Roseville’s downtown post office on Vernon Street would soon be the site of a new first-class project.

“The vision we have for downtown is starting to come to fruition,” Roseville Economic Development Manager Wayne Wiley said.

The city purchased the property nine years ago to revitalize the downtown district. Now developers want to tear down the current building, which was built in 1935, and construct a new six-story luxury hotel.  Read more.

According to the City of Roseville website, “The USPS has a lease agreement with the city through April 2020 for their current retail operations. The City is actively working with the USPS to keep the retail postal services in downtown.”  The USPS Facilities Report says that the Postal Service has been leasing the building from the City since 2010, with an annual rent of $68,000.

Back in 2010, before the City approved the sale, there was a petition to save the post office.  The petition expressed concern that “this last WPA Great Depression era building in Roseville could be purchased by a developer who could raze the building, or change it significantly, as has been done over and over on historical Vernon Street.”

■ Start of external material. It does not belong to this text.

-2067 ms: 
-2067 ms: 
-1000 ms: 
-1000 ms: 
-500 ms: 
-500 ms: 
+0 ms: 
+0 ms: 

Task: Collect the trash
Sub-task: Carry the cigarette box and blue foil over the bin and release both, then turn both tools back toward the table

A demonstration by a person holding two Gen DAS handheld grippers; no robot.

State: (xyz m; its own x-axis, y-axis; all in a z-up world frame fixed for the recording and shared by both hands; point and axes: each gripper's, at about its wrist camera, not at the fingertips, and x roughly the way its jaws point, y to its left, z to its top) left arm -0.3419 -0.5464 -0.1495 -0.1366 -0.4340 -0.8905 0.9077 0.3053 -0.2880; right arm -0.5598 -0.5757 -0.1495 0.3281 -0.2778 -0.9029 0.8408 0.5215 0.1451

Hanging in the Roseville post office is a bas relief carved in wood by Zygmund Sazevich entitled “The Letter.”  It’s 12 feet long and three feet wide and divided into three panels.  The left and right panels appear to depict postal workers carrying the mail, one by horse and one possibly by plane; the center shows a woman and her family receiving the letter.  (For larger views of the images, click on the image.)  According to Wikipedia, Sazevich was born in Russia in 1899 and immigrated to San Francisco in 1923.  Another of his works is in the post office in Kent, Washington.

The Letter: Zygmund Sazevich

(Photos: Roseville post office: Waymarking.com; Images of the “The Letter”: Placer County Historical Society)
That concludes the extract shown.